Jun 20, 2016
We will start by going back in time by 8 weeks to April 22. That
will be our starting point, Day 0 for the new chicks arriving on
the farm.
Delivered via mail, the newborn chicks start out their life on the
farm in the comfort of the brooder. There they enjoy the warmth of
an electric light as the play in wood shavings all day while they
eat, gain weight and feather out.
As we move ahead to Day 20, the chicks aren't as fragile as they
once were, and they are now started to get crowded in their
brooder. That means that it's time to move out, and the chicks head
out to pasture where they touch grass for the first time, spending
their first night in the open air under the protection of a chicken
tractor.
The chicks will spend the next 35 days here, each day getting moved
to a fresh patch of pasture, leaving their nutrient rich manure
behind.
It's now late spring or summer, and despite their growth some will
die along the way from the damp, the heat or the raccoon that got a
little too close.
The others will grow bigger and bigger eating bugs, grass, and the
grain that you the farmer provides them each day.
When the chicks are around 8 and half weeks old they will have
converted all that food into body mass and each bird will weigh
around 6.5 lbs.
It's a pretty fast weight gain, in a pretty short amount of time -
it's what the Cornish Cross were breed for.

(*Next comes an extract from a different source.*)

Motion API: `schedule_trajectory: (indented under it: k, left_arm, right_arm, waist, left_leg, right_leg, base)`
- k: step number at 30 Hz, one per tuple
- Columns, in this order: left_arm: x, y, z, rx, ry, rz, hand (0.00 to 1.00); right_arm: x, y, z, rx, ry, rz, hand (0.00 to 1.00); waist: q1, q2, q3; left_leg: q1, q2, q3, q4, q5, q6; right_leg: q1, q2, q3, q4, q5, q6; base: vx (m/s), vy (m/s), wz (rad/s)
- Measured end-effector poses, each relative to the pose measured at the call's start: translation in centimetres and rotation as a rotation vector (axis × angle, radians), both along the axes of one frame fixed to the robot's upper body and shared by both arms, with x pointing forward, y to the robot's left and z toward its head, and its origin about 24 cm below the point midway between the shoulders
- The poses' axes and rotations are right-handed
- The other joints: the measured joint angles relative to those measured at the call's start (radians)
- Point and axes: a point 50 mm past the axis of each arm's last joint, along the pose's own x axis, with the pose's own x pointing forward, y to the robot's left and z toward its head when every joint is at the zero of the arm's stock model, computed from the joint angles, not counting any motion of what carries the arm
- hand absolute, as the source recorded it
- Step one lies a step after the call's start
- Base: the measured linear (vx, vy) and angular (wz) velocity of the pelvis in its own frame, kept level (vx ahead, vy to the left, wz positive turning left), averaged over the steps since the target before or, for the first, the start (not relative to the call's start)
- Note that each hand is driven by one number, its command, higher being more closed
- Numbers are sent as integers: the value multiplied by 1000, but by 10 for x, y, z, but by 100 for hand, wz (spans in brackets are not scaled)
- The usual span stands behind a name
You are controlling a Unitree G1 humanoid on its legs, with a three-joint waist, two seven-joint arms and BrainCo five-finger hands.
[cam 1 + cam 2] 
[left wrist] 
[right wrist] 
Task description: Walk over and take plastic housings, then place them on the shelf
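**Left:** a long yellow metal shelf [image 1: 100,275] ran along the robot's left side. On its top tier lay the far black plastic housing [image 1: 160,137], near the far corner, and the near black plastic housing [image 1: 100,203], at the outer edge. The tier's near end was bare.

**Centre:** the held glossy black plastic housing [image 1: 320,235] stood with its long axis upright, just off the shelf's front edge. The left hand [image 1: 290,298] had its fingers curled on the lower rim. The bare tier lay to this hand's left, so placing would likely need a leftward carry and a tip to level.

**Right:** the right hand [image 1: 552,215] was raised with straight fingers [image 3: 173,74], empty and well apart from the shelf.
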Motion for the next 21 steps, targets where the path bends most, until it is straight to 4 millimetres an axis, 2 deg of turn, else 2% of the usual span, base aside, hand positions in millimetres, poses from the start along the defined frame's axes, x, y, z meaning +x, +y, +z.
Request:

Now at just over 2 months old, the chickens live in the field, and
their life in general, is almost over.
Because that day has arrived; it's now time to process the birds -
taking that living breathing chicken, and converting it into food
for humans.
When the birds reach this stage of their life you as the farmer
have a couple options for processing them.
One is to process the birds on farm.
The other is taking the birds to a local processor.
That's how Darby processes his birds, and today we'll pick our
story right here at this stage. We'll zoom in on the day before,
the day of, and the day after processing his birds. You'll get an
inside look at everything that takes place between the chickens
last hours on pasture to their return back to the farm as sellable
meat in shrink wrapped bags.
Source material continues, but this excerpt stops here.